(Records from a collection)
↓
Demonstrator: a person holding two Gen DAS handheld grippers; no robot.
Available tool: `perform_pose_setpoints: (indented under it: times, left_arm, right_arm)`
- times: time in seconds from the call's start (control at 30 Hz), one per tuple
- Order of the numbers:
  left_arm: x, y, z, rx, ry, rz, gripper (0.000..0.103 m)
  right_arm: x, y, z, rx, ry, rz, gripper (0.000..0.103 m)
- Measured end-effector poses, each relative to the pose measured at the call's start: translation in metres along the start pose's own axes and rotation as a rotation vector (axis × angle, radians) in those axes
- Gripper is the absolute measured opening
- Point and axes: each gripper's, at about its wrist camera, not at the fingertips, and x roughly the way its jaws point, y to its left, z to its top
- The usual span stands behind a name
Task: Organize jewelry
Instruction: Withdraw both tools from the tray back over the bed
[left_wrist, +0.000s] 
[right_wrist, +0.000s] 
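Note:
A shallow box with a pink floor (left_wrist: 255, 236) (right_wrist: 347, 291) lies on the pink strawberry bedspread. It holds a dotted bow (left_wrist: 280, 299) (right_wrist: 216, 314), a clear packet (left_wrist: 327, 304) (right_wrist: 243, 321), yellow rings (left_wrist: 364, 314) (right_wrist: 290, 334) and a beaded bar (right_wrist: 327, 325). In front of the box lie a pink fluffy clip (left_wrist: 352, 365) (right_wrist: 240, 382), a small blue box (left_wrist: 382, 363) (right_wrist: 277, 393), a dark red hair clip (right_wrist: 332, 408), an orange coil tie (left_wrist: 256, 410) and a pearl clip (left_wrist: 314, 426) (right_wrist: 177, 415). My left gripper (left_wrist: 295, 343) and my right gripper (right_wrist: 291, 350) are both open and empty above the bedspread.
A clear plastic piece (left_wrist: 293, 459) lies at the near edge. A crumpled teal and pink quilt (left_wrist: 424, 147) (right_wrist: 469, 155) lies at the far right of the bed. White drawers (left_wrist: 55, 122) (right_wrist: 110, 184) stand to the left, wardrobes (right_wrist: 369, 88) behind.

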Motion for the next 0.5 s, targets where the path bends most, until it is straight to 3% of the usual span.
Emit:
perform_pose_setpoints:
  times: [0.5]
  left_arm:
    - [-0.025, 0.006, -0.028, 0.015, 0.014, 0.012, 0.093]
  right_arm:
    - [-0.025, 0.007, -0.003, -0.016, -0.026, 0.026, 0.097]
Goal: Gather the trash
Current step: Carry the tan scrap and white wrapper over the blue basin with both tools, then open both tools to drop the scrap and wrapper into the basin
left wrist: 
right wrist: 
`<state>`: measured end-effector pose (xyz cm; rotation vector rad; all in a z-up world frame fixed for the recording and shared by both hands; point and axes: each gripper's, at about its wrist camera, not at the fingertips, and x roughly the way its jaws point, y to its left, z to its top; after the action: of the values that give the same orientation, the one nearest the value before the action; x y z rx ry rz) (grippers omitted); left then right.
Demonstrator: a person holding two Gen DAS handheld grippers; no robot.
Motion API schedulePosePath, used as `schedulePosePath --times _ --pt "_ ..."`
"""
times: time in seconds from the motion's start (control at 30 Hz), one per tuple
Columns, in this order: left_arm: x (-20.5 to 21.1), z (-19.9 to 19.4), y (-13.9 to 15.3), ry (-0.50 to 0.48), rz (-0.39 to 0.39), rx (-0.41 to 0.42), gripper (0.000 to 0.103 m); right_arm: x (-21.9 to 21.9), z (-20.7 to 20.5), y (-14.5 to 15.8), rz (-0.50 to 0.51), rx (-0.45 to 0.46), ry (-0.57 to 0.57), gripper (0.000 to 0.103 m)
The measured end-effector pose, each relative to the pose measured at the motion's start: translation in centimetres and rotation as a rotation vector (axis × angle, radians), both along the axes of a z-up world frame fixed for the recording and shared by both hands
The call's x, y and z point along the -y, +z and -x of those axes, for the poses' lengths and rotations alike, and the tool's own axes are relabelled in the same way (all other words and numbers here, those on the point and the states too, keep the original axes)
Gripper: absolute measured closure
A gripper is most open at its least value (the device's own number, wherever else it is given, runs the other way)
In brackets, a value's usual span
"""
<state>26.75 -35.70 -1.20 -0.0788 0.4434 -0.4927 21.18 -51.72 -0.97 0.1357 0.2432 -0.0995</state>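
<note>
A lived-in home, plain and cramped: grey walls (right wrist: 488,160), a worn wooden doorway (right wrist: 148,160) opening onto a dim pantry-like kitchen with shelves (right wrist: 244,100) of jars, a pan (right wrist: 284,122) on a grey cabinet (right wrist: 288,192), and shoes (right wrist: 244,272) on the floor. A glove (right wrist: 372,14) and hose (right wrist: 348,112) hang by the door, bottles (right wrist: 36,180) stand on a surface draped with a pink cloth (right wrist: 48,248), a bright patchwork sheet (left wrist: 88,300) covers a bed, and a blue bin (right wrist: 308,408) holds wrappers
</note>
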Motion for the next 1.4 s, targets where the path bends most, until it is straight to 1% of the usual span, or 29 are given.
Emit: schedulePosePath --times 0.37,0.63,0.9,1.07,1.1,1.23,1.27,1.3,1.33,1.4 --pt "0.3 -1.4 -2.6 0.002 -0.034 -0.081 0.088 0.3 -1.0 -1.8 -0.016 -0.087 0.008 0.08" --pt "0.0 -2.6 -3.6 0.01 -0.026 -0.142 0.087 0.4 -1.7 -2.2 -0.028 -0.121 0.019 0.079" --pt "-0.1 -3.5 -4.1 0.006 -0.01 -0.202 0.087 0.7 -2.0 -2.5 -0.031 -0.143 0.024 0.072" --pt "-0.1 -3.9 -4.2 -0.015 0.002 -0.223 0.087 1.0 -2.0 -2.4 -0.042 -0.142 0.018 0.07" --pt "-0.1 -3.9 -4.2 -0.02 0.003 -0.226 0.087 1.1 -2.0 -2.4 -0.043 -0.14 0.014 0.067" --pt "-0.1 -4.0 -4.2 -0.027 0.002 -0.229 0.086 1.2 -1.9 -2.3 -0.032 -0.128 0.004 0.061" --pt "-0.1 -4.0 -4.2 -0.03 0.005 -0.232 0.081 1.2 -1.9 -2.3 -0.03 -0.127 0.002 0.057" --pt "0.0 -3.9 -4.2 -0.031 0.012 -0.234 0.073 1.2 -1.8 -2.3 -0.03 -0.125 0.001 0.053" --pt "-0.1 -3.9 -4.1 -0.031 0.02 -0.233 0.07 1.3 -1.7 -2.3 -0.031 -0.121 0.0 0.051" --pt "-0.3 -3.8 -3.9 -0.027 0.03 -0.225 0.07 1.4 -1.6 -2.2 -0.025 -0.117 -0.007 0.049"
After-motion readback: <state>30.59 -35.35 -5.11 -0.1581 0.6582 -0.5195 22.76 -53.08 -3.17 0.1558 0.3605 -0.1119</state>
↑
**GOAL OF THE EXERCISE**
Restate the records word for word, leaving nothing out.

**OUTPUT**
Demonstrator: a person holding two Gen DAS handheld grippers; no robot.
Available tool: `perform_pose_setpoints: (indented under it: times, left_arm, right_arm)`
- times: time in seconds from the call's start (control at 30 Hz), one per tuple
- Order of the numbers:
  left_arm: x, y, z, rx, ry, rz, gripper (0.000..0.103 m)
  right_arm: x, y, z, rx, ry, rz, gripper (0.000..0.103 m)
- Measured end-effector poses, each relative to the pose measured at the call's start: translation in metres along the start pose's own axes and rotation as a rotation vector (axis × angle, radians) in those axes
- Gripper is the absolute measured opening
- Point and axes: each gripper's, at about its wrist camera, not at the fingertips, and x roughly the way its jaws point, y to its left, z to its top
- The usual span stands behind a name
Task: Organize jewelry
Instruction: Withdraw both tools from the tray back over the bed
[left_wrist, +0.000s] 
[right_wrist, +0.000s] 
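Note:
A shallow box with a pink floor (left_wrist: 255, 236) (right_wrist: 347, 291) lies on the pink strawberry bedspread. It holds a dotted bow (left_wrist: 280, 299) (right_wrist: 216, 314), a clear packet (left_wrist: 327, 304) (right_wrist: 243, 321), yellow rings (left_wrist: 364, 314) (right_wrist: 290, 334) and a beaded bar (right_wrist: 327, 325). In front of the box lie a pink fluffy clip (left_wrist: 352, 365) (right_wrist: 240, 382), a small blue box (left_wrist: 382, 363) (right_wrist: 277, 393), a dark red hair clip (right_wrist: 332, 408), an orange coil tie (left_wrist: 256, 410) and a pearl clip (left_wrist: 314, 426) (right_wrist: 177, 415). My left gripper (left_wrist: 295, 343) and my right gripper (right_wrist: 291, 350) are both open and empty above the bedspread.
A clear plastic piece (left_wrist: 293, 459) lies at the near edge. A crumpled teal and pink quilt (left_wrist: 424, 147) (right_wrist: 469, 155) lies at the far right of the bed. White drawers (left_wrist: 55, 122) (right_wrist: 110, 184) stand to the left, wardrobes (right_wrist: 369, 88) behind.
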
Motion for the next 0.5 s, targets where the path bends most, until it is straight to 3% of the usual span.
Emit:
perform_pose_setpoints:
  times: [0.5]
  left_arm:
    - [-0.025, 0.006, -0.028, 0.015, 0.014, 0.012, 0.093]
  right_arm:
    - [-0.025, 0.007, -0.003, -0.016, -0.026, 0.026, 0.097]
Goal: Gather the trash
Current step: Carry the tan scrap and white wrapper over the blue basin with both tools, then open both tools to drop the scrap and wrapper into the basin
left wrist: 
right wrist: 
`<state>`: measured end-effector pose (xyz cm; rotation vector rad; all in a z-up world frame fixed for the recording and shared by both hands; point and axes: each gripper's, at about its wrist camera, not at the fingertips, and x roughly the way its jaws point, y to its left, z to its top; after the action: of the values that give the same orientation, the one nearest the value before the action; x y z rx ry rz) (grippers omitted); left then right.
Demonstrator: a person holding two Gen DAS handheld grippers; no robot.
Motion API schedulePosePath, used as `schedulePosePath --times _ --pt "_ ..."`
"""
times: time in seconds from the motion's start (control at 30 Hz), one per tuple
Columns, in this order: left_arm: x (-20.5 to 21.1), z (-19.9 to 19.4), y (-13.9 to 15.3), ry (-0.50 to 0.48), rz (-0.39 to 0.39), rx (-0.41 to 0.42), gripper (0.000 to 0.103 m); right_arm: x (-21.9 to 21.9), z (-20.7 to 20.5), y (-14.5 to 15.8), rz (-0.50 to 0.51), rx (-0.45 to 0.46), ry (-0.57 to 0.57), gripper (0.000 to 0.103 m)
The measured end-effector pose, each relative to the pose measured at the motion's start: translation in centimetres and rotation as a rotation vector (axis × angle, radians), both along the axes of a z-up world frame fixed for the recording and shared by both hands
The call's x, y and z point along the -y, +z and -x of those axes, for the poses' lengths and rotations alike, and the tool's own axes are relabelled in the same way (all other words and numbers here, those on the point and the states too, keep the original axes)
Gripper: absolute measured closure
A gripper is most open at its least value (the device's own number, wherever else it is given, runs the other way)
In brackets, a value's usual span
"""
<state>26.75 -35.70 -1.20 -0.0788 0.4434 -0.4927 21.18 -51.72 -0.97 0.1357 0.2432 -0.0995</state>
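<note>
A lived-in home, plain and cramped: grey walls (right wrist: 488,160), a worn wooden doorway (right wrist: 148,160) opening onto a dim pantry-like kitchen with shelves (right wrist: 244,100) of jars, a pan (right wrist: 284,122) on a grey cabinet (right wrist: 288,192), and shoes (right wrist: 244,272) on the floor. A glove (right wrist: 372,14) and hose (right wrist: 348,112) hang by the door, bottles (right wrist: 36,180) stand on a surface draped with a pink cloth (right wrist: 48,248), a bright patchwork sheet (left wrist: 88,300) covers a bed, and a blue bin (right wrist: 308,408) holds wrappers
</note>
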Motion for the next 1.4 s, targets where the path bends most, until it is straight to 1% of the usual span, or 29 are given.
Emit: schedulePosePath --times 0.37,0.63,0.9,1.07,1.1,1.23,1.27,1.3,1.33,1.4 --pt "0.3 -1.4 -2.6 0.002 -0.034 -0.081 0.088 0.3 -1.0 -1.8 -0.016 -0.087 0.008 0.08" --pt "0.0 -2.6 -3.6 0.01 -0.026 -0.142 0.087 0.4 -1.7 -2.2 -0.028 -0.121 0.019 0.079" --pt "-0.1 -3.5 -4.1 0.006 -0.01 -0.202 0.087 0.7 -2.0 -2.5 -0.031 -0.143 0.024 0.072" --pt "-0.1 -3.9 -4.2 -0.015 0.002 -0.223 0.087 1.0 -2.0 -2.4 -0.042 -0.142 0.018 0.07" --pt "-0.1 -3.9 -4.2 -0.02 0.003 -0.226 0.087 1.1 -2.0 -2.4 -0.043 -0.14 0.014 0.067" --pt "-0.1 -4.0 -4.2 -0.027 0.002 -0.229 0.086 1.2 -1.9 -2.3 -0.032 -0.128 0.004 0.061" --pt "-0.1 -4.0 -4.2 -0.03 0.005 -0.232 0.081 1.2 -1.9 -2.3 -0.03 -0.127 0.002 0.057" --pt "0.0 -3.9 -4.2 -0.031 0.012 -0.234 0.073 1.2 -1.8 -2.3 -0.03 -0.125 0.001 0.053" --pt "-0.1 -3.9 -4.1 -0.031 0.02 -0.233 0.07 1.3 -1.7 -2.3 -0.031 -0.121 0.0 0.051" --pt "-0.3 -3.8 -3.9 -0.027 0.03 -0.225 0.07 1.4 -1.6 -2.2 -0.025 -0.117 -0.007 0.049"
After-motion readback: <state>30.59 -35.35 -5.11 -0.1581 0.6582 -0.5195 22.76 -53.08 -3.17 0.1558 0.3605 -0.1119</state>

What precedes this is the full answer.